21 out of 24 people found the following comment useful :-

It does what a horror movie should do, 10 February 2006
Author: Andy44 from California
Scare the crap out of you!
I don't hand out many 10s. Some movies don't really require much thought or analysis. In the end all that matters is what happened to you when you first saw it.
I remember when I first saw this. Nothing scary at first, but the nastiness of the place and the people is effortlessly shown. And then the bad stuff starts to happen.
Ugliness...shock...suspense...shock...mystery...eeriness...awful shock.
I remember, though it must have been forty years ago, the climactic scenes with my neck hairs standing up, sweat on my face, clutching the theater armrests like I was in danger of falling, and finally realizing I was weeping- not tears of sadness, tears of helpless terror.
I envy anyone seeing this for the first time.
32 out of 46 people found the following comment useful :-
Macabre and depressing story makes for somber viewing, 29 October 1998
Author: Yngvar Myrvold from Tonsberg, Norway
Director Henri Georges Clouzot must not have had a sunny disposition. This movie is painful to watch, the angst-ridden actors bite and hack each other to bloody pieces, and the camera contemplates the action like a vulture, waiting for raw carcasses to dismember. All this, without really showing any violence.
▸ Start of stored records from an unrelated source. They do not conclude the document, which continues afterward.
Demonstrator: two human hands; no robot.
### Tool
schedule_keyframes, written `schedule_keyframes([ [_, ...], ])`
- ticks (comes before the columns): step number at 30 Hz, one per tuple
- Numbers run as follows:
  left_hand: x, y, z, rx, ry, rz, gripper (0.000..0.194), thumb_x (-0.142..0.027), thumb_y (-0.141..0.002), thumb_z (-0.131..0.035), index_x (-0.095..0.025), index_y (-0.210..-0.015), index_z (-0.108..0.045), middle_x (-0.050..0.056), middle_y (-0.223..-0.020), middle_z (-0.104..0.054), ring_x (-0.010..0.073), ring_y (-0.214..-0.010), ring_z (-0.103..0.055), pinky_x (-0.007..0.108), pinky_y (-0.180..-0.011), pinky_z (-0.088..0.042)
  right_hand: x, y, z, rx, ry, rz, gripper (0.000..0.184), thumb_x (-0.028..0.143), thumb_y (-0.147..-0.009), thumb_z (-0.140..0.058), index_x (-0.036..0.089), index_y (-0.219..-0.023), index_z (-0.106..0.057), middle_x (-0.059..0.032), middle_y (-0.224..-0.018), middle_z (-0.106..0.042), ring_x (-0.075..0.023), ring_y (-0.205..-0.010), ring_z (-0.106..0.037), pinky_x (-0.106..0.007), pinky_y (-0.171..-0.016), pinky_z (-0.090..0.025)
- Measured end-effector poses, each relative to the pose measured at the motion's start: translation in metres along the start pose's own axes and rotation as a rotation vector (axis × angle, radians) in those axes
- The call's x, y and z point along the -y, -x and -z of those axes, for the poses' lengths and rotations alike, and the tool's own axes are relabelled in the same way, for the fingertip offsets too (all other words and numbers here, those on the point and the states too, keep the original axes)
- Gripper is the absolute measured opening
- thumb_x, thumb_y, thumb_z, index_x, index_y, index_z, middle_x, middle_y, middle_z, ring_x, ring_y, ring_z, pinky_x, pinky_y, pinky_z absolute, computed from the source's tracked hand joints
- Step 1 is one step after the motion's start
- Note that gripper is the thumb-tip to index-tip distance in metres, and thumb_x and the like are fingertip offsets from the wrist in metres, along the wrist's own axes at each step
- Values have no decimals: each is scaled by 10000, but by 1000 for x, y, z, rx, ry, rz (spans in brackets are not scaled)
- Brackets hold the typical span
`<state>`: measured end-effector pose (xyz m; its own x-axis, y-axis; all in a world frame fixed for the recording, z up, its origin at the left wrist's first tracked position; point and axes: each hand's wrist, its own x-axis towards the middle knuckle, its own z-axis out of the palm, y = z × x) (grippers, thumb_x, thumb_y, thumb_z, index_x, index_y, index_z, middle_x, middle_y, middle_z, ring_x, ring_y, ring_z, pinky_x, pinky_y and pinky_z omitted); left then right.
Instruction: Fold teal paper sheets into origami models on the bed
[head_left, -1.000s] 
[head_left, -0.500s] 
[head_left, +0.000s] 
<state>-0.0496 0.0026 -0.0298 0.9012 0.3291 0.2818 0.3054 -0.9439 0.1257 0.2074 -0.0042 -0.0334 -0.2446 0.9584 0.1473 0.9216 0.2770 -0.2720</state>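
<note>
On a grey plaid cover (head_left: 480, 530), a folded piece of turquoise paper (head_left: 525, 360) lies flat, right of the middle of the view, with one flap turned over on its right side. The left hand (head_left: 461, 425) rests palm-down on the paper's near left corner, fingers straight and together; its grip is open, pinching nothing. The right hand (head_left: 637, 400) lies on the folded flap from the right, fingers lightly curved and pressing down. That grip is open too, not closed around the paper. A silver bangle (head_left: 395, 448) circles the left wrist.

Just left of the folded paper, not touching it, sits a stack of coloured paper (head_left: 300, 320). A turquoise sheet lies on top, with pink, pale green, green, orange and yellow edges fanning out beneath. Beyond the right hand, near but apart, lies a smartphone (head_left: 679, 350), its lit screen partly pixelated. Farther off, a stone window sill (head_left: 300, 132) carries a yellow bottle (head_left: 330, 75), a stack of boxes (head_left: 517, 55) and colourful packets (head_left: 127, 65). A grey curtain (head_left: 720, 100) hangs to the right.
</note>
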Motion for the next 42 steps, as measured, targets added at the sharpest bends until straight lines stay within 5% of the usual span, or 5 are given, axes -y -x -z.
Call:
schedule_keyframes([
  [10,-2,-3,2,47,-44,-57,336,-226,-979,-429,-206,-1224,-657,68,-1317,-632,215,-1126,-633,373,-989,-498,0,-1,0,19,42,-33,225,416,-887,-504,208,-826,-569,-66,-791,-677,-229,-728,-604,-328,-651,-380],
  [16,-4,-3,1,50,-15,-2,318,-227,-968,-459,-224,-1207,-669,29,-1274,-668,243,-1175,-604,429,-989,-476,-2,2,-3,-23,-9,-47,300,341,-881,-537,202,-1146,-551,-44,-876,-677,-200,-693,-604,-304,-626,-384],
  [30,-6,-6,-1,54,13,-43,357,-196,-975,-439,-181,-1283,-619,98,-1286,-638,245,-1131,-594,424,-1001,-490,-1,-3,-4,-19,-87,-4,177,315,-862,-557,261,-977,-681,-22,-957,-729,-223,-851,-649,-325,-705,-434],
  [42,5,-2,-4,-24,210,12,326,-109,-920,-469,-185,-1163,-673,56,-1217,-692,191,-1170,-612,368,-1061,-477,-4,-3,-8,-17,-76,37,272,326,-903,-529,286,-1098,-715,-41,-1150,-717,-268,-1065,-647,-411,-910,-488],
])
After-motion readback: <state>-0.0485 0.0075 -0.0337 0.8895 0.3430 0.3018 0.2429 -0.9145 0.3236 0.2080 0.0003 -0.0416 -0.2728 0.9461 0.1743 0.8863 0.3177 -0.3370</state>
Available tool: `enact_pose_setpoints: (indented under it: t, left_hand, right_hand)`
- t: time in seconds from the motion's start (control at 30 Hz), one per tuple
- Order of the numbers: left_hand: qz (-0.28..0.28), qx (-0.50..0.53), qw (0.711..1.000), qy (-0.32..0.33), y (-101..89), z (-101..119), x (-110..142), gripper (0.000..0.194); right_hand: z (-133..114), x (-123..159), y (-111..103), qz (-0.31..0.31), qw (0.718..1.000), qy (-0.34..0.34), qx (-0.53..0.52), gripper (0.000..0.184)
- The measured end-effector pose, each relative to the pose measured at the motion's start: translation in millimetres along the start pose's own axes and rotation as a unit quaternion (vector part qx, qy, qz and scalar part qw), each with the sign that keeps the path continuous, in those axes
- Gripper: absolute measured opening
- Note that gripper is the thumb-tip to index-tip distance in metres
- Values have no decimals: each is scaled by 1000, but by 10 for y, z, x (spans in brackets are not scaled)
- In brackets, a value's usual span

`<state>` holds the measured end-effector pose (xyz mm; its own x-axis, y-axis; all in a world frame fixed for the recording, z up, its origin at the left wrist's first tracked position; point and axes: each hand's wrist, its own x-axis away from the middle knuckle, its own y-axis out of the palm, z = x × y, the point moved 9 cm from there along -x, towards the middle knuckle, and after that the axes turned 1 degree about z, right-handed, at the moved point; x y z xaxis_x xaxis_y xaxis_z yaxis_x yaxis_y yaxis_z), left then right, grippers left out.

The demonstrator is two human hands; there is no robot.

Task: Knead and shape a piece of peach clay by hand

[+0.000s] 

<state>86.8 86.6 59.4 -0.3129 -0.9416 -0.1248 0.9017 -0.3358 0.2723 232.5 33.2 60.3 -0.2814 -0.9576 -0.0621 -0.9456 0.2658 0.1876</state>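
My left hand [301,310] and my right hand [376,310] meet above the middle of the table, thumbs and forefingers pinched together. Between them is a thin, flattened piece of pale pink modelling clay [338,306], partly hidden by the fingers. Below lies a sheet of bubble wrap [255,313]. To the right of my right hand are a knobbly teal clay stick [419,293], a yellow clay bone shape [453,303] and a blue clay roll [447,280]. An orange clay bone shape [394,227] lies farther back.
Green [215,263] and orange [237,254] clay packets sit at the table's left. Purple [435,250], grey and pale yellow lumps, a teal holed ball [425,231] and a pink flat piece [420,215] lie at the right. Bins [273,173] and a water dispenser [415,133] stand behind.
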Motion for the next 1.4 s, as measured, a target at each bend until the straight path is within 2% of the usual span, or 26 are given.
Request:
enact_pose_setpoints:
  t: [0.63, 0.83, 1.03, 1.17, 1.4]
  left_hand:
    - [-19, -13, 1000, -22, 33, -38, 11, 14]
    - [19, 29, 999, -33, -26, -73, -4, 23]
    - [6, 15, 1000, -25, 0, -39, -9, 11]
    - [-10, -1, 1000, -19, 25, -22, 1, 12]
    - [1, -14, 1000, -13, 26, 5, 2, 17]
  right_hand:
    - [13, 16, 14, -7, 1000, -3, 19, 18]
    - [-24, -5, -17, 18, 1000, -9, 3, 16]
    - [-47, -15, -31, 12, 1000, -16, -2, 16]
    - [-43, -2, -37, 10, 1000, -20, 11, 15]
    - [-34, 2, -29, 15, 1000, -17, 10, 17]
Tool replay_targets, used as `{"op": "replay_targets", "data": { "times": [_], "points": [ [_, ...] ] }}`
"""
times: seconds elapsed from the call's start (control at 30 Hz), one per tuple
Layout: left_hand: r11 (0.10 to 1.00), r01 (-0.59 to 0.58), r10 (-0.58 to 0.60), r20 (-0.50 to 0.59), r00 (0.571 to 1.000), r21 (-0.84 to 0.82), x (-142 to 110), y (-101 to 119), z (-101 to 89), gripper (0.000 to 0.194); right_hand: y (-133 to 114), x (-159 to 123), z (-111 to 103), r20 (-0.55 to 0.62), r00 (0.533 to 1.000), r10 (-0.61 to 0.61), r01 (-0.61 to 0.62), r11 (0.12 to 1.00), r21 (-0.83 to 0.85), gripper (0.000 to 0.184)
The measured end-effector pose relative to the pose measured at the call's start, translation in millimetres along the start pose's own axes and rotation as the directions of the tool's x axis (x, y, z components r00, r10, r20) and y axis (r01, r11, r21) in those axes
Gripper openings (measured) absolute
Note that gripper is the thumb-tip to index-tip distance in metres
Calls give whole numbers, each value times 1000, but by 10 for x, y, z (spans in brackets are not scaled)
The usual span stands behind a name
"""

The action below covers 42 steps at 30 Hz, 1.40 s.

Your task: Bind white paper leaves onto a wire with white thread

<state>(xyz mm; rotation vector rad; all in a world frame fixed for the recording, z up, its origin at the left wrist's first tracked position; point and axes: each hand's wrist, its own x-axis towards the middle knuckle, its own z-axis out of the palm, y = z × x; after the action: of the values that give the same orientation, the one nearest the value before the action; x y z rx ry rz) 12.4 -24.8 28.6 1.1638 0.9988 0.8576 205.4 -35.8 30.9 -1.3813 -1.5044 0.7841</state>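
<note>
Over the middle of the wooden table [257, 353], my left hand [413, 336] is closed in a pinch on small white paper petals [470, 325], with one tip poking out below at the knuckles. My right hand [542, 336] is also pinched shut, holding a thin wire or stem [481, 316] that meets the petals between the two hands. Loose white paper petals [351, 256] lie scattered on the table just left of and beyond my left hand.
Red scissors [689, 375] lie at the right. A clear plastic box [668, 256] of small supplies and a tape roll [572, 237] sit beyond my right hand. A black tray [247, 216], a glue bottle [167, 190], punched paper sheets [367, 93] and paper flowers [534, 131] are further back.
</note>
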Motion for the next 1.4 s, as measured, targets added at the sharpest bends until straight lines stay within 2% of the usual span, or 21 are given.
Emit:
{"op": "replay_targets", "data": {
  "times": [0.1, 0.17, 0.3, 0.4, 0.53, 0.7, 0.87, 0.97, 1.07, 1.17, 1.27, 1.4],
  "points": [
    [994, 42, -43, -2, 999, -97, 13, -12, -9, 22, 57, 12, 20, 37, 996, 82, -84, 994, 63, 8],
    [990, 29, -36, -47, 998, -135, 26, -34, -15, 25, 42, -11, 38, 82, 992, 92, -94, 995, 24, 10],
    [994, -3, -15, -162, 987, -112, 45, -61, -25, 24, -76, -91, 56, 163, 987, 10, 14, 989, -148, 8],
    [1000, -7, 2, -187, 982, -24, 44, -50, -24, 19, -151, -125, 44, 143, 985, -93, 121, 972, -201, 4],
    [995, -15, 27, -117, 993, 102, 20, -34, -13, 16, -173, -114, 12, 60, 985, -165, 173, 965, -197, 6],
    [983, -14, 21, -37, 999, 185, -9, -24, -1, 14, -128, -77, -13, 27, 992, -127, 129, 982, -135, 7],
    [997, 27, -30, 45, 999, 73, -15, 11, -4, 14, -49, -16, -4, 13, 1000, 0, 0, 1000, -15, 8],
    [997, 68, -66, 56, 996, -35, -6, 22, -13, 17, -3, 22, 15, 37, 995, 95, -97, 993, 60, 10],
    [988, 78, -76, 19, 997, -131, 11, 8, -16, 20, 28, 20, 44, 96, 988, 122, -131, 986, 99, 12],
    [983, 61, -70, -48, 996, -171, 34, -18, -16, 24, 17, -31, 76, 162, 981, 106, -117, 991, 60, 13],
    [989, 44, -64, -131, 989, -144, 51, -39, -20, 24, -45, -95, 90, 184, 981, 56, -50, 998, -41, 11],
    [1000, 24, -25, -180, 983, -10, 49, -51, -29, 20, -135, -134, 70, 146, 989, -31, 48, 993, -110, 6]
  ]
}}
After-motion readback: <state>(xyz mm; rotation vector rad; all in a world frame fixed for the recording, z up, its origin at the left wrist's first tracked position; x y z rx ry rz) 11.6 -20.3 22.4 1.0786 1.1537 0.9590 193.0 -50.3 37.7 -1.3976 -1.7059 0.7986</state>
It's all in the mind.
Les Diaboliques is shot in black and white, but as I remember it, it was all murky grey. Maybe it was just the worn-out print, maybe it was intentional, but it really worked on me. Like the constant drizzle of October rain, the dirty, bedraggled schoolchildren, the delapidated buildings, the rotten school-lunches! I felt deeply suicidal!
The movie is full of scary scenes, of something unspeakably bad waiting to happen to the "murderesses". The long-awaited bathroom climax is not the most scary part, yet it is a welcome release for all the pent-up emotion, and Vera Clouzot truly appears to be near death. Her features twisted and tortured,her expressive body wretched and thin like a concentration-camp prisoner. She looks to be in real pain.
Les Diaboliques means The Devilish, and the Devil is clearly at work here. I have seldom felt a stronger presence of evil, and Clouzot manages this feat without a single concession to the bloodbath that is the modern horror-movie. This one has influenced everything from "the Exorcist" to "Rosemary's baby", yet still feels like an original, subtle classic. I loved it.
28 out of 39 people found the following comment useful :-

Perhaps the greatest suspense film ever, 14 October 2004
Author: andyman618 (aking618@earthlink.net) from North Carolina
Another terrific suspense film from Henri-Georges Clouzot, Les Diaboliques (also known as "Diabolique") is a tense story of murder, suspicion and revenge. The plot revolves around two women, Christina (Vera Clouzot) and Nicole (Simone Signoret) who conspire to murder the brutish man who is Christina's husband and Nicole's lover Michel, played by the delightfully sullen Paul Meurisse. He is the principal of a boarding school for boys who relies on Vera's money to support his excesses, and the two women are both teachers at the school.
Vera has her doubts about committing murder, even though Michel is incredibly abusive. But Nicole convinces her to help drug and then drown Michel. All seems to be going well until Michels body goes missing and the two women turn against each other. The situation is complicated further by the appearance of a retired police inspector who is determined to help Vera find her "missing" husband, despite the poor woman's protests. The tension continues to mount until the hair-raising climax.
This movie is on a par with some of Hitchcock's best work, although Clouzot doesn't mix much humor in with the suspense, as Hitch often did. However, Vera's interaction with the droll inspector does provides some chuckles. Unlike his previous film, The Wages Of Fear, Clouzot doesn't spend a whole lot of time on the set-up of the plot, but gets right to the meat of the matter, and from there Diabolique rolls along very quickly with barely a letup in the action.
I can't believe it took me so long to see this masterpiece. Highly recommended.
11 out of 12 people found the following comment useful :-

Masterfully crafted suspense-film, 9 September 2006
Author: Camera Obscura from Leiden, The Dutch Mountains
DIABOLIQUE (Henri-Georges Clouzot - France 1955).
I must admit I found Clouzot's earlier WAGES OF FEAR(1953) slightly disappointing and therefor temporarily held back from watching any other films he made but how wrong I was! This much discussed classic was one of the most frightening and disturbing films I've ever seen. The music theme played during the opening credits with the organ and the singing schoolchildren still makes the hairs in my neck stand up, even at this very moment.
The story revolves around the tyrant schoolmaster Delasalle (Paul Meurisse) of a seedy boarding school, his wife (Vera Clouzot) and his mistress (Simone Signoret). An he maltreats them both, they decide to work together to murder him. They drown Delasalle in the bathtub and dump the corpse in the abandoned swimming pool next to the school. But then, eerie things start to happen. When the pool is drained and no body is found, the two women grow increasingly fearful that Delasalle is still alive. When subsequently his suit is returned from the dry-cleaners and the schoolchildren repeatedly testify they've seen Delasalle, they start to panic and the strange occurrences surrounding his supposed resurrection slowly drive them into insanity and complete paranoia.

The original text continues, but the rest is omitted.